ラザフォードにあるGrgich Hills Estateのワインメーカー、Ivo Jeramazによれば、彼らの再生型有機認証農法は、365エーカー(約148ha)の畑の再植樹完了後の将来を支えてくれるといいます。

 

「私たちのブドウ畑は、再生型有機農法のおかげで比較的良好な状態にあります。昨年から再植樹を開始しており、毎回数エーカーずつ植え替えながら10年以内に完了させる計画です。」

 

彼らにとって現在、最大の問題はレッドブロッチウイルス※だといいます。
(注釈:レッドブロッチウイルス・・ブドウ葉が赤変し、糖度低下・成熟遅延を引き起こすウイルス病。
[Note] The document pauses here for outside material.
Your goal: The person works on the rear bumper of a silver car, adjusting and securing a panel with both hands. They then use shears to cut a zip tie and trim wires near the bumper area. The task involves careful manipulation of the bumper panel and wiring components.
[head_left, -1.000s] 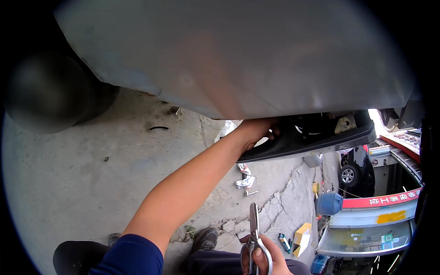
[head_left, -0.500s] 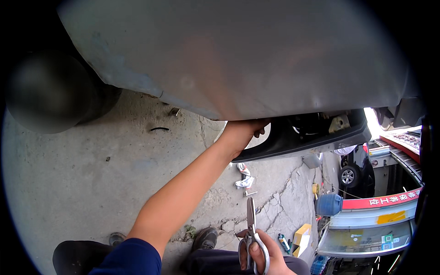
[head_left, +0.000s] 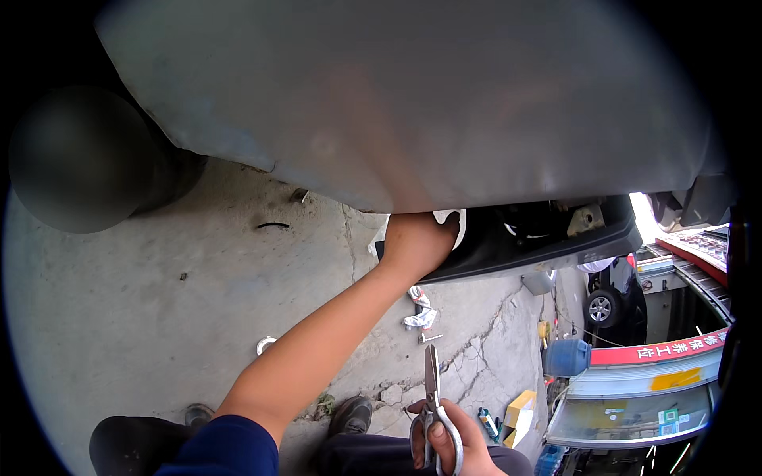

特にカリフォルニアで猛威を振るっている)

 

「このウイルスはコナカイガラムシによって媒介されます。病気の樹液を吸った虫が、次の植物を感染させるのです。かつては苗木業者もこの病気の存在を知らず、感染した苗を植えてしまったのです。」

 

しかし今では、「白紙の状態から」再スタートできるとJeramazは語ります。現在、2つの4エーカー(約1.6ha)の区画を再植樹中で、その2つの間にはコナカイガラムシの天敵を引き寄せるため、幅約7.3m、長さ約152mの在来植物や花を植えた緑の通り道を設けています。

 

「これにより、コナカイガラムシは自然に抑制されるはずです」とJeramazは話します。

 

この再植樹の波は、カリフォルニアのブドウ畑をより強靭で回復力のあるものへと導き、市場のニーズと欲求に応えられる状態へと押し上げてくれることでしょう。